In the dynamic world of energy, where the lines between different energy sources are increasingly blurring, a groundbreaking study led by Biao Wu from the School of Mechatronic Engineering and Automation at Shanghai University is set to revolutionize how we think about integrated energy systems (IES). Wu’s research, published in the International Journal of Electrical Power & Energy Systems, delves into the intricate dance between IES and multi-energy markets, offering a fresh perspective on demand response strategies.
Imagine an energy system that can seamlessly integrate electricity, natural gas, and heat, optimizing their use in real-time. This is the promise of IES, and Wu’s work takes it a step further by exploring how these systems can act as price makers in multi-energy markets. “The key is to understand the interactions between IES and the markets for electricity and natural gas,” Wu explains. “By doing so, we can develop strategies that not only optimize energy use but also mitigate the market power of traditional energy providers.”
Wu’s approach involves a sophisticated bi-level model. At the upper level, the IES makes decisions based on electricity and natural gas prices, considering factors like electricity purchases from the electricity market (EM), natural gas purchases from the natural gas market (NGM), and the consumption of electricity and heat. The lower level, however, is where the real game begins. Here, Wu employs ordinal potential game (OPG) theory to model the competitive dynamics among power generators (PGs) in the EM and natural gas companies (NGCs) in the NGM. “By constructing an ordinal potential function, we can find the Nash equilibrium of these games,” Wu elaborates. “This allows us to predict how different players will behave in response to changes in the market.”
But the energy sector is notoriously unpredictable, especially when it comes to renewable sources like wind power. To tackle this uncertainty, Wu incorporates information gap decision theory (IGDT). This innovative approach helps in addressing the severe uncertainty of wind power, ensuring that the IES can still operate efficiently even when faced with unpredictable energy inputs.

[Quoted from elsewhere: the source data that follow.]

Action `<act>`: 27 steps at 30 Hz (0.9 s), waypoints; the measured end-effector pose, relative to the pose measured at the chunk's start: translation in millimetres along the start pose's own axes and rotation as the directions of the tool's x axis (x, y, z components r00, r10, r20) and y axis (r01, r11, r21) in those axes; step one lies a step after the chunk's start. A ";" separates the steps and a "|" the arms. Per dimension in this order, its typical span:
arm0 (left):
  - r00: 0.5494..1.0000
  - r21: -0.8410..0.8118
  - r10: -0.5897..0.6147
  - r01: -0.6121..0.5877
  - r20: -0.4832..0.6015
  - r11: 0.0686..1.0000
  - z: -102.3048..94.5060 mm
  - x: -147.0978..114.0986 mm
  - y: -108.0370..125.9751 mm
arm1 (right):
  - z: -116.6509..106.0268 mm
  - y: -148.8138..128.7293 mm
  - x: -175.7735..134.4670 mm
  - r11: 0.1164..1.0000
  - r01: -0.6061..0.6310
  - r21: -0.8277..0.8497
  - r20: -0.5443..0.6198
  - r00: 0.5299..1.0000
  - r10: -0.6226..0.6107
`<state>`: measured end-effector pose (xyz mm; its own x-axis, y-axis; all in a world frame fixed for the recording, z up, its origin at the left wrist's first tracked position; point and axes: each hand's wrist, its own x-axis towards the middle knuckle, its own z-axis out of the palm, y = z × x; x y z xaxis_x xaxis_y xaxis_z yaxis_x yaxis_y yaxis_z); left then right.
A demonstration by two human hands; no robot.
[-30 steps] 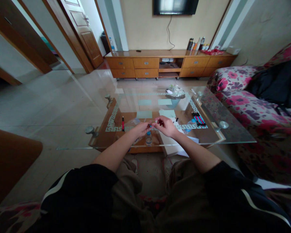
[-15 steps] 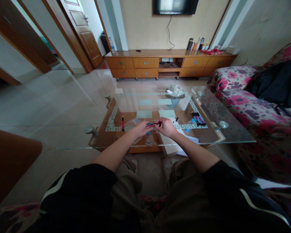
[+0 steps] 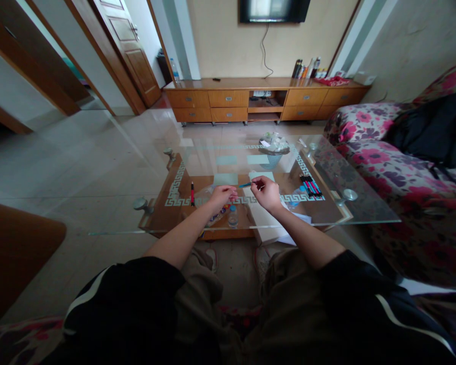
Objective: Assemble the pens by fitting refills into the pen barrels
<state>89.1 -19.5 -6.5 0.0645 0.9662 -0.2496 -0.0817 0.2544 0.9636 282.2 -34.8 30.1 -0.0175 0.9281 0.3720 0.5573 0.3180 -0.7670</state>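
The right hand [image 3: 266,194] has its grip clamped on 1 blue pen [image 3: 245,185] above the glass worktop [image 3: 203,165], the pen pointing toward the left hand [image 3: 223,196], whose grip, apart or together, I cannot tell.

Over the table [image 3: 327,165], the right hand [image 3: 266,193] hides one end of the pen [image 3: 245,185] (too small for us to read any print), and we cannot tell whether the left hand [image 3: 222,196] grips anything. Beyond the table, the upper edge cuts our TV [image 3: 275,11]; right of the table, the sofa [image 3: 380,152] leaves view.
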 end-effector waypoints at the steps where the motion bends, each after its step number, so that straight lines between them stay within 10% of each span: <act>1: 0.999 0.104 0.048 -0.049 0.012 0.993 -1.5 0.5 -1.4 | -1.0 2.1 1.3 1.000 -0.023 -0.001 -0.020 1.000 0.023; 15: 0.873 0.695 0.352 -0.484 0.338 0.532 1.8 5.2 -9.7 | -6.1 24.1 9.1 0.972 -0.233 -0.034 -0.062 0.971 0.231; 21: 0.855 0.791 0.390 -0.486 0.342 0.371 -1.7 10.3 -19.2 | 4.0 29.7 4.8 0.991 -0.011 -0.136 0.161 0.986 0.033; 27: 0.857 0.822 0.392 -0.469 0.334 0.324 -2.9 12.1 -21.6 | 17.4 36.1 -2.8 0.931 0.223 -0.289 0.427 0.900 -0.083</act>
<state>88.8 -13.2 -30.6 0.3552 0.9140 0.1960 0.7606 -0.4045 0.5079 287.9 -22.5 -7.8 -0.4166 0.8920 0.1753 0.7547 0.4469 -0.4803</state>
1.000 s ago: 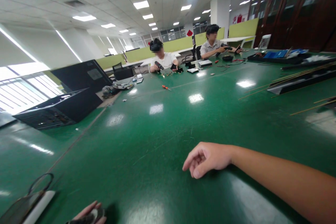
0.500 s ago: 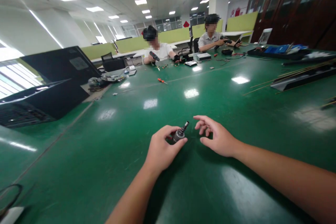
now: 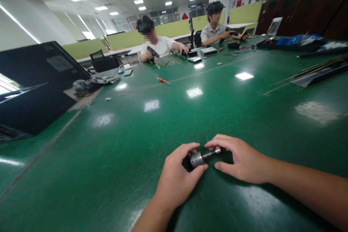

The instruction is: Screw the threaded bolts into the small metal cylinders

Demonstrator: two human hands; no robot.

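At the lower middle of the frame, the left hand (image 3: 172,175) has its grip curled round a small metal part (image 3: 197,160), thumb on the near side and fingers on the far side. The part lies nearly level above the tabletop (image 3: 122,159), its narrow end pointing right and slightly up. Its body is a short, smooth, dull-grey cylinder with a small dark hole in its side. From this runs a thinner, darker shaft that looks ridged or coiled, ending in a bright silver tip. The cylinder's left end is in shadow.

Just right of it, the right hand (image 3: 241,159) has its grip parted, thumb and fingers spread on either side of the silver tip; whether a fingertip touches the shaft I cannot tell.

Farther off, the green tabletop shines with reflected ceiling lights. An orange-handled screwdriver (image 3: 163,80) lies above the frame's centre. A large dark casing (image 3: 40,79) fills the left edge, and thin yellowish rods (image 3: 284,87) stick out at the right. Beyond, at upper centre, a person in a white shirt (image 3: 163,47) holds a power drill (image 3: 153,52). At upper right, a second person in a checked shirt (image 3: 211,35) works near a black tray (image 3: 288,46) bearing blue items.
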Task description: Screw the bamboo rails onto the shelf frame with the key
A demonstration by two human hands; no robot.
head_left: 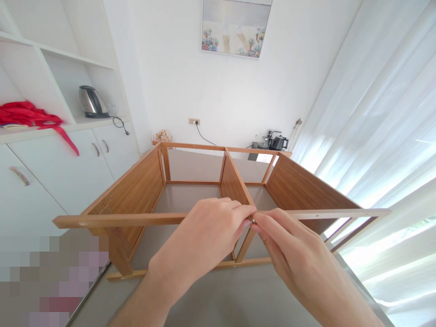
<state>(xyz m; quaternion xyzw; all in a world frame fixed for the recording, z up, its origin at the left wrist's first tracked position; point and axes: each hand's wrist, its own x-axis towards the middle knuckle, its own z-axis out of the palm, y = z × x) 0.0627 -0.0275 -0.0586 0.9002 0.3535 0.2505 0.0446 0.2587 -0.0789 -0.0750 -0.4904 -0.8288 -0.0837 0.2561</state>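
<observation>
A wooden shelf frame lies on a grey table, with its near top rail running across in front of me. My left hand is closed around this rail where it meets the middle panel. Just beside it, my right hand pinches a small shiny metal fastener against the rail's near face. Most of the fastener is hidden by the fingertips. Thumb and fingers of both hands almost touch there. Wooden side panels stand at the frame's left and right.
White cabinets line the left, with an electric kettle and red cloth on their shelf. Beyond the frame, a dark kettle set stands near the wall. A sheer curtain hangs at the right.
</observation>
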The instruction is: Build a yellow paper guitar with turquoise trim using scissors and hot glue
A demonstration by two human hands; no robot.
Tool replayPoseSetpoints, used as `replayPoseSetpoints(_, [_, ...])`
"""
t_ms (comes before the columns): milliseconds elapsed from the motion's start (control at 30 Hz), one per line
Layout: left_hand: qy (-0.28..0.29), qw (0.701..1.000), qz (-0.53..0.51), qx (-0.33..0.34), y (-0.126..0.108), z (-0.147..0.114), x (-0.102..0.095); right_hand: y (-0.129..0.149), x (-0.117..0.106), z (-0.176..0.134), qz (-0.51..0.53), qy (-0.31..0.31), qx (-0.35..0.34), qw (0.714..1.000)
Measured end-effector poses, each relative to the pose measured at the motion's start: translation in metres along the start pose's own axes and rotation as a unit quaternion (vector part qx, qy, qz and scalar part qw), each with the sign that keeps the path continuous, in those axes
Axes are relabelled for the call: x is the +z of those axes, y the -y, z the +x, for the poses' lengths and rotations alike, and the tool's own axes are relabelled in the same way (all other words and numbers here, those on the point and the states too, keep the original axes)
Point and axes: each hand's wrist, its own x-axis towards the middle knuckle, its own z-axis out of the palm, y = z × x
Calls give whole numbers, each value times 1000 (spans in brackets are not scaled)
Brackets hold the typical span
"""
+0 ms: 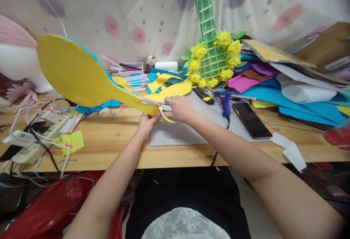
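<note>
A large paddle-shaped craft piece point(75, 73), yellow on its front with a blue edge, slants up to the left above the table. My left hand point(147, 124) grips the lower end of its narrow neck. Scissors point(166, 114) with white handles are in my right hand point(179, 109), fingers closed round the loops. Their blades lie along the yellow neck, close to my left hand. Whether the blades are cutting into the material I cannot tell. Yellow offcuts point(182, 87) lie just behind my right hand.
A green guitar-shaped craft point(212, 62) with yellow flowers leans at the back. A utility knife point(203, 95), a blue glue gun point(224, 102) and a phone point(251, 119) lie right of my hands. A cable-filled power strip point(41, 137) sits left; coloured sheets point(306, 102) pile up right.
</note>
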Motion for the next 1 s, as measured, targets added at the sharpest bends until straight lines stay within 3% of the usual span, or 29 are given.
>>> replayPoseSetpoints(1000, [4, 1000, -12, 8, 3, 1, 0, 9, 4, 4, 10, -20, 20, 1000])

The implications of Wu’s research are vast. For one, it could significantly reduce the market power of traditional energy providers, leveling the playing field for newer, more sustainable energy sources. This could lead to more competitive pricing and greater innovation in the energy sector. Moreover, by optimizing the use of multiple energy sources, IES could help reduce overall energy costs and improve the reliability of energy supply.
Wu’s work also paves the way for future developments in the field. The distributed algorithm he developed to handle information asymmetry could be a game-changer, enabling more efficient and effective management of integrated energy systems. As Wu puts it, “Our model and algorithm provide a robust framework for IES to navigate the complexities of multi-energy markets. This could be a significant step towards a more integrated and sustainable energy future.”
The study, published in the International Journal of Electrical Power & Energy Systems, marks a significant milestone in the field of energy systems integration. As the energy sector continues to evolve, Wu’s research offers a glimpse into a future where energy systems are not just more efficient but also more equitable and sustainable.